Had TR won his historic 'Bull Moose' campaign in 1912 (when he outpolled the sitting president, William Howard Taft), he might have averted World War I, so great was his international influence. Had he not died in 1919, at the early age of sixty, he would unquestionably have been reelected to a third term in the White House and completed the work he began in 1901 of establishing the United States as a model democracy, militarily strong and socially just. This biography by Edmund Morris, the Pulitzer Prize and National Book Award–winning author of The Rise of Theodore Roosevelt and Theodore Rex, is itself the completion of a trilogy sure to stand as definitive. Packed with more adventure, variety, drama, humor, and tragedy than a big novel, yet documented down to the smallest fact, it recounts the last decade of perhaps the most amazing life in American history. ." - from the hardcover edition.
Franklin and Eleanor: An Extraordinary Marriage, by Hazel Rowley. Farrar, Straus and Giroux, 2010. Print Length: 368 p. Amazon customer rating: 5 stars (9 reviews). Kindle edition $12.99 (Hardcover $16.61). Text-to-Speech: Enabled.

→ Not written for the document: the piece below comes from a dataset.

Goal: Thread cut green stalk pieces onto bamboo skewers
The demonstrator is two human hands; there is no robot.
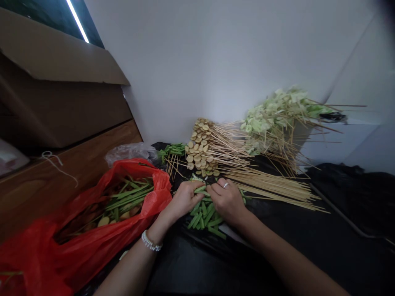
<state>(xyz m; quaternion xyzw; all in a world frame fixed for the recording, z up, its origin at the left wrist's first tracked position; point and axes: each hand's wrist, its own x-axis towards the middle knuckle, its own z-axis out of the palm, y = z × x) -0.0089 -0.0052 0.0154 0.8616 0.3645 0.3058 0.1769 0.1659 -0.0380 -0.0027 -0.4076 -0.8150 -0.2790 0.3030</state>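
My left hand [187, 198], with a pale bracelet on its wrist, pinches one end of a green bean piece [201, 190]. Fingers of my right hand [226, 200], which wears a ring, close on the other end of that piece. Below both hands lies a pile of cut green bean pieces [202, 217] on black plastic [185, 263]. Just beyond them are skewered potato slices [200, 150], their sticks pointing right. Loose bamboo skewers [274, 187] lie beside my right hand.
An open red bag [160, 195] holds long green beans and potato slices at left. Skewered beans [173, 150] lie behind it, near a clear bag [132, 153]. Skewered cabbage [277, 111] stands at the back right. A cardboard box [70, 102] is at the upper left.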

"Franklin Delano and Eleanor Roosevelt’s marriage is one of the most celebrated and scrutinized partnerships in presidential history. It raised eyebrows in their lifetimes and has only become more controversial since their deaths. From FDR’s lifelong romance with Lucy Mercer to Eleanor’s purported lesbianism - and many scandals in between - the American public has never tired of speculating about the ties that bound these two headstrong individuals. Some claim that Eleanor sacrificed her personal happiness to accommodate FDR’s needs; others claim that the marriage was nothing more than a gracious façade for political convenience. No one has told the full story until now. In this dramatic and vivid narrative, set against the great upheavals of the Depression and World War II, Rowley paints a portrait of a tender lifelong companionship, born of mutual admiration and compassion. Most of all, she depicts an extraordinary evolution - from conventional Victorian marriage to the bold and radical partnership that has made Franklin and Eleanor Roosevelt go down in history as one of the most inspiring and fascinating couples of all time." - Amazon.
The Dirty Life: On Farming, Food, and Love, by Kristin Kimball. Scribner, 2010. Print Length: 288 p. Amazon customer rating: 5 stars (20 reviews). Kindle edition $11.99 (Hardcover $15.00). Text-to-Speech: Enabled.
"Single, thirtysomething, working as a writer in New York City, Kristin Kimball was living life as an adventure. But she was beginning to feel a sense of longing for a family and for home. When she interviewed a dynamic young farmer, her world changed. Kristin knew nothing about growing vegetables, let alone raising pigs and cattle and driving horses. But on an impulse, smitten, if not yet in love, she shed her city self and moved to five hundred acres near Lake Champlain to start a new farm with him. The Dirty Life is the captivating chronicle of their first year on Essex Farm, from the cold North Country winter through the following harvest season - complete with their wedding in the loft of the barn." - simonandschuster.com.